# problem mit drucker



## ameise11 (30. August 2010)

hallo, 
als ich vom urlaub  gekommen bin , wollte mein drucker plötzlich nicht mehr drucken , vor dem urlaub war alles ok ??

er will gar nicht anfangen zu drucken , alles scheint ok, bis ich den befehl gebe zu drucken , ich habe auch den drucker  oben  ausgewählt, so dass es das zumindest nicht sein kann.
er hatte gefunzt aber irgendwas ist nicht ok,keine ahnung , bin wirklich sprachlos !?


danke


----------



## Herbboy (30. August 2010)

Nimm den mal vom Strom, dann wieder dran. Schau in der Anleitung, ob man über eine Tastenkombi eine Probeseite ausdrucken kann und ob das dann geht. 

Was man nie auschließen kann wäre zB ein Blitzschlag, der den Drucker innen zersemmelt hat.


----------



## ameise11 (30. August 2010)

ok, hab es versucht , aber geht wieder nicht , der drucker geht schon an , aber er will nur den befehl irgendwie entgegennehmen, wenn es der blitzschlag wäre ,dann würde er doch garnicht angehen , oder ?


----------



## Herbboy (30. August 2010)

nö, es kann ja ein chip defekt sein, der erstmal nix mit der reinen Stromversorgung zu tun hat. Patronen sind aber nicht leer? Ein Drucker reinigt sich ja ab und an selber, wenn man den nicht benutzt - vlt. hat der sich nur "leergereinigt" ?


----------



## ameise11 (31. August 2010)

also, wenn ich auf "drucken" klicke, dann passiert überhaupt nichts , obwohl er an ist und das licht ganz normal leuchtet. die patrone ist relativ neu also ,denke ich ,kann das nicht sein.


----------



## Gast XXXX (31. August 2010)

So was ist das überhaupt für ein Drucker und hat das Teil noch Garantie?


----------



## ameise11 (31. August 2010)

nein , es hat keine garantir mehr. es ist ein canon pixma ip1600 (usb).
also ich hab wirklich keinen schimmer was da los ist !?
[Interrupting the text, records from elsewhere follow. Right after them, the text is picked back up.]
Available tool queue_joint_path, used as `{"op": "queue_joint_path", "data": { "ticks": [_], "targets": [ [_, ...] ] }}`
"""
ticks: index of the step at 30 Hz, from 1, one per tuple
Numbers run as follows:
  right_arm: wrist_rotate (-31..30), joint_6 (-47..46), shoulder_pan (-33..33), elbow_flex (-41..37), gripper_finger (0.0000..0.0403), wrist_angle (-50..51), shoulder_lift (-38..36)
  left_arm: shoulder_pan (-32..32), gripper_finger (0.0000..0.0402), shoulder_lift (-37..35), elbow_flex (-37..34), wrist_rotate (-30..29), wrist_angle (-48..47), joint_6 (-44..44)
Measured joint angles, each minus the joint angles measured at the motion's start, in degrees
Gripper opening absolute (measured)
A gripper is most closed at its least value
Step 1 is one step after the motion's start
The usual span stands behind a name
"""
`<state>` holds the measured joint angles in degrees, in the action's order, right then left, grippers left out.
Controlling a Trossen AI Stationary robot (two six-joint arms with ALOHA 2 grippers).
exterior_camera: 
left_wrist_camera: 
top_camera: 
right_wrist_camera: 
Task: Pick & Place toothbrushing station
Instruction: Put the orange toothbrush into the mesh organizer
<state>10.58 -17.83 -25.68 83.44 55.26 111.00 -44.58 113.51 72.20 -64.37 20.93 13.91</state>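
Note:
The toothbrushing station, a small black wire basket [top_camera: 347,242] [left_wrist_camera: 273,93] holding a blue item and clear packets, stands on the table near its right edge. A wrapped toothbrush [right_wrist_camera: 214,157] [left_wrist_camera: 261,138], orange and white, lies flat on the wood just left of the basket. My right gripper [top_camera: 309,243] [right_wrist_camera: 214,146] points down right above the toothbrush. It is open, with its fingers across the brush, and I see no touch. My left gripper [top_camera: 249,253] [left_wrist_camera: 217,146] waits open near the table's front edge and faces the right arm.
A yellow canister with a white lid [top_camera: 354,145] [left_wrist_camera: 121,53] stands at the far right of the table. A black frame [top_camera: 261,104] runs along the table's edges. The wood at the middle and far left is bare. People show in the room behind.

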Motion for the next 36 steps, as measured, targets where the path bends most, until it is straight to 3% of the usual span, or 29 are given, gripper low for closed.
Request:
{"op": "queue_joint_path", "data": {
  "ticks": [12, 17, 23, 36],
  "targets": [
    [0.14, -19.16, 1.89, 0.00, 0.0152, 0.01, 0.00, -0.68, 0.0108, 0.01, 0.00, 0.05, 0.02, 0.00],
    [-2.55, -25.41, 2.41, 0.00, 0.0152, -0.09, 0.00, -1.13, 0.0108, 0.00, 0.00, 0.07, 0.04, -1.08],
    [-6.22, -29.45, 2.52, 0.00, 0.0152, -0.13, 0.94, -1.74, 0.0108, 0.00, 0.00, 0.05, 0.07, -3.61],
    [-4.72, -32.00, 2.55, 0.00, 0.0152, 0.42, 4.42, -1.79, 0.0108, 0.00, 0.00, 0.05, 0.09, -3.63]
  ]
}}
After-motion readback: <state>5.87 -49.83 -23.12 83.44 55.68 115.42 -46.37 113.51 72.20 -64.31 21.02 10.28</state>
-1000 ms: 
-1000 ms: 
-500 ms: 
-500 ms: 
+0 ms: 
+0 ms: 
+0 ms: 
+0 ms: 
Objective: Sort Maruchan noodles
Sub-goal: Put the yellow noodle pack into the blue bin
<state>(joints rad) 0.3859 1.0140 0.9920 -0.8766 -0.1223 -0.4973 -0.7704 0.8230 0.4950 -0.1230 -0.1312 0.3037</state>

ich habe win7 ultimate 64bit.


----------



## Herbboy (31. August 2010)

Also, der ist halt offenbar hin, wenn nicht mal eine Testseite per Tastenkombination geht. Aber bei einem so offenbar alten Gerät ist das kein Beinbruch, Du kriegst da heute für 30-40€ welche, die nicht schlechter sind


----------



## ameise11 (10. September 2010)

hallo,

ich habe auf meinem anderen PC den drucker angeschlossen , und da hat er funktioniert, ohne irgendwelche probleme !?

thx


----------



## Herbboy (10. September 2010)

Ja wie? Dann hast Du also doch keine Testseite per Tastenkombi versucht zu drucken? Kann ja nicht sein, dass die Testseite nicht geht, aber an nem anderen PC dann doch...?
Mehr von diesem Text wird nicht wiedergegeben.